Google’s Eigenvector, or How a Random Surfer Finds the Most Relevant Webpages

Like most people, you will have used a search engine lately, like Google. But have you ever thought about how it manages to give you the most fitting results? How does it order the results so that the best are on top? Read on to find out!

The earliest search engines either had human-curated indices, like Yahoo! or used some simple heuristic like the more often the keyword you were looking for was mentioned on a page the better, like Altavista – which led to all kinds of crazy effects like certain keywords being repeated thousands of times on webpages to make them more “relevant”.

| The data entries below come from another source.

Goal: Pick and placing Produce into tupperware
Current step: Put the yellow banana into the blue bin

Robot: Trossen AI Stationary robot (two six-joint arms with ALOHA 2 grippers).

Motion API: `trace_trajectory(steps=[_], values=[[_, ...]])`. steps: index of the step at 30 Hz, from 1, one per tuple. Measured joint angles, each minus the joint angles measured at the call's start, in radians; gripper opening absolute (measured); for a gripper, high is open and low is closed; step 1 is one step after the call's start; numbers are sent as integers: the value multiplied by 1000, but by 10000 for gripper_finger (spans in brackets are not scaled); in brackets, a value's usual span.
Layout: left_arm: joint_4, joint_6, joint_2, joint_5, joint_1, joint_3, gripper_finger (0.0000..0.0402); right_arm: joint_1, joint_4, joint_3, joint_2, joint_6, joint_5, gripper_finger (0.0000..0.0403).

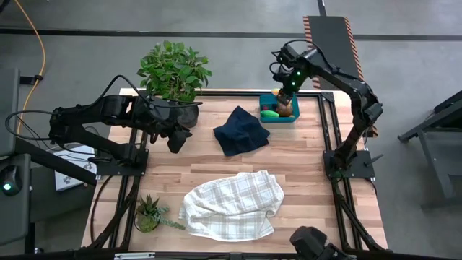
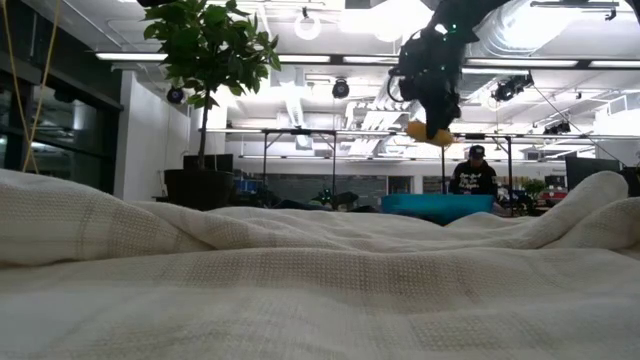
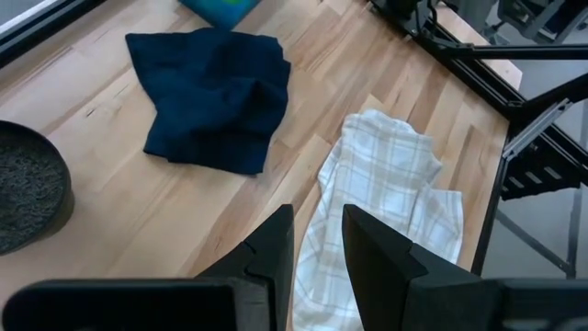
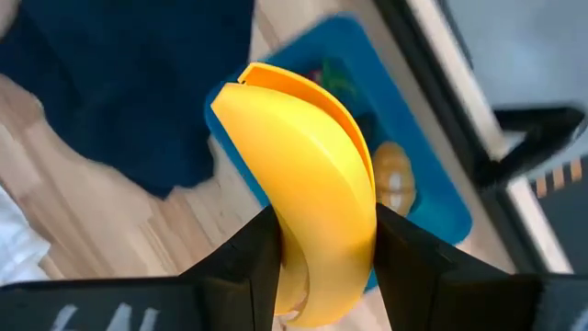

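right claw (image 4: 326, 253): clamping the yellow banana (image 4: 308, 198) between both fingers, jaws partly apart around it; hanging in the air over the tupperware (image 1: 278, 115) at the table's far edge
banana: sitting in the right claw, curved body sticking out past the fingertips; showing as a yellow bit (image 2: 430, 131) under the claw in the low view, clear above the box
tupperware: lying directly below the right claw, teal-blue, low walls (image 4: 432, 198)
produce in box: bright green piece (image 1: 270, 113) and brown oval piece (image 1: 285, 110) resting inside, under the claw; orange-tan piece (image 4: 395, 179) lying just behind the banana
left claw (image 3: 317, 244): holding nothing, fingers standing a narrow gap apart; hovering over bare wood
navy cloth (image 1: 241, 130): crumpled beyond the left claw, between it and the box
plaid towel (image 1: 232, 204): lying just ahead of the left fingers
potted plant (image 1: 173, 72): standing beside the left claw
person (image 2: 473, 175): far behind the table
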Motion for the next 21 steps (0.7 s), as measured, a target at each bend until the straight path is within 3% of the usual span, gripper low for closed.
trace_trajectory(steps=[12,21], values=[[0,-26,0,0,0,0,83,-7,117,26,8,-132,-20,129],[-2,-49,5,-8,0,0,83,-7,143,25,109,-127,29,129]])
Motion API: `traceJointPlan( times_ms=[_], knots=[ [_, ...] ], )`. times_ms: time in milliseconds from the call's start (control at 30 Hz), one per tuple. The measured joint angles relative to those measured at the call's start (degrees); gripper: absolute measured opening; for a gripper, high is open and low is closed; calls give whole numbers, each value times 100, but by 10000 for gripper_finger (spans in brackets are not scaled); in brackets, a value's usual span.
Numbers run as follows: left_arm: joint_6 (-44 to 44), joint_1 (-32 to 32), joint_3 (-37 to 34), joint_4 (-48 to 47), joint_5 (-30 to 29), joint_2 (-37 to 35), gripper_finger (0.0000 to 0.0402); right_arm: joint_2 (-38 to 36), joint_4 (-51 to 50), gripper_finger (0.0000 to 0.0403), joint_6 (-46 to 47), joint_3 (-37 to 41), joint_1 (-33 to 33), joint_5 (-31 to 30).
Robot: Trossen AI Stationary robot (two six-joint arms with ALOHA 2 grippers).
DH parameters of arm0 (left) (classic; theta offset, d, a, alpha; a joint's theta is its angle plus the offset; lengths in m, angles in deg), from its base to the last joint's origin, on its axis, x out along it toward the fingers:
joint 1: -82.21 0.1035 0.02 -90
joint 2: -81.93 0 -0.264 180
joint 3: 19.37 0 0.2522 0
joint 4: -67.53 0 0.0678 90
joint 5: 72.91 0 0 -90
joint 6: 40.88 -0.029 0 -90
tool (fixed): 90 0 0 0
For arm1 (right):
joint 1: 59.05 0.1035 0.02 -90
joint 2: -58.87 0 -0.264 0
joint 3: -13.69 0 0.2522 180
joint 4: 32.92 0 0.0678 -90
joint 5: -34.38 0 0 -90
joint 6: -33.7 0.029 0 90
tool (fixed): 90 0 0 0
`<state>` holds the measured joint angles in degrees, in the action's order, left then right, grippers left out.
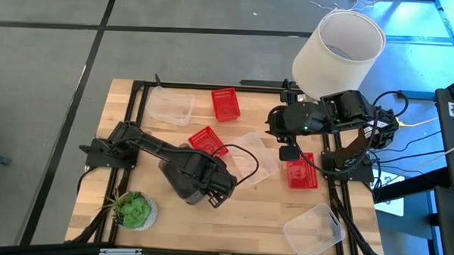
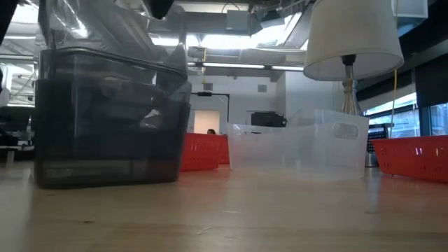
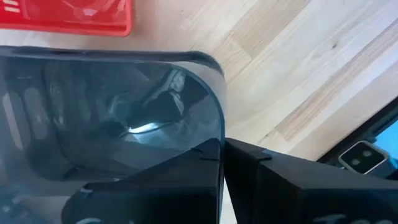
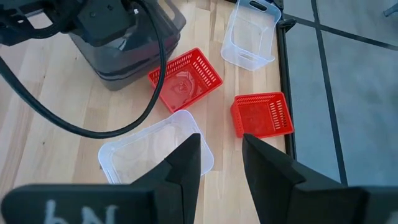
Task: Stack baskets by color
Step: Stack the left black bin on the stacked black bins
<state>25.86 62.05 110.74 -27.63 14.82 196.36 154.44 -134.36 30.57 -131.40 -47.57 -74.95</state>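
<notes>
A dark grey basket (image 1: 178, 179) stands at the table's near left; a second rim below its top one in the low view (image 2: 105, 119) suggests nested baskets. My left gripper (image 3: 222, 180) is shut on it from above. Three red baskets lie apart: far (image 1: 225, 103), middle (image 1: 207, 140) and right (image 1: 301, 173). Clear baskets sit at the far left (image 1: 171, 107), in the centre (image 1: 258, 153) and at the near right (image 1: 314, 230). My right gripper (image 4: 221, 162) hangs open, high above the centre clear basket (image 4: 155, 152), touching nothing. My left gripper pinches the dark grey basket's wall (image 3: 217, 134), on the side toward the table's right and near a rounded corner. One finger (image 3: 155, 193) is inside the basket, the other (image 3: 298, 180) outside. The fingers point down. The basket stands upright with its bottom (image 2: 105, 180) on the table.
A white lampshade (image 1: 339, 50) stands at the far right corner and a green potted plant (image 1: 135, 209) at the near left. A black frame (image 1: 137, 94) edges the table. A black cable (image 1: 245, 155) loops from the left arm. Bare wood (image 1: 239, 219) lies along the near edge.
</notes>
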Motion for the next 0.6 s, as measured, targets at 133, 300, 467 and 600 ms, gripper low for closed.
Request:
traceJointPlan(
  times_ms=[133,300,467,600],
  knots=[
    [8,5,0,-288,34,24,1,0,-2,118,-17,0,0,-2],
    [-238,20,-4,-254,46,64,1,0,-2,118,-35,0,0,-2],
    [-439,37,-4,-243,-5,66,15,0,-2,118,-39,0,0,-2],
    [-449,39,-3,-271,-5,71,39,0,-2,118,-39,0,-1,-3]
  ],
)
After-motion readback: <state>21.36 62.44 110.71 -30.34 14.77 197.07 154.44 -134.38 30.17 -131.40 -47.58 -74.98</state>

Now, most of those search engines are long gone because a new kid arrived on the block: Google! Google’s search engine results were much better than all of the competition and they became the dominant player in no time. How did they do that?

The big idea was in fact published by the two founders: Sergey Brin and Lawrence Page, it is called the pagerank algorithm (which is, of course, a pun because one of the authors was named Page too). The original paper was “S. Brin, L. Page: The Anatomy of a Large-Scale Hypertextual Web Search Engine”.

Let us start with another, related question: which properties are the best to own in Monopoly? Many would instinctively answer with the most expensive ones, i.e. Park Place and Boardwalk. But a second thought reveals that those might be the ones where you get the biggest rent if somebody lands on them but that the last part is the caveat… “IF” somebody lands on them! The best streets are actually the ones where players land on the most. Those happen to be the orange streets, St. James Place, Tennessee Avenue and New York Avenue and therefore they are the key to winning the game.

How do find those properties? For example by simulation: you just simulate thousands of dice rolls and see where the players land.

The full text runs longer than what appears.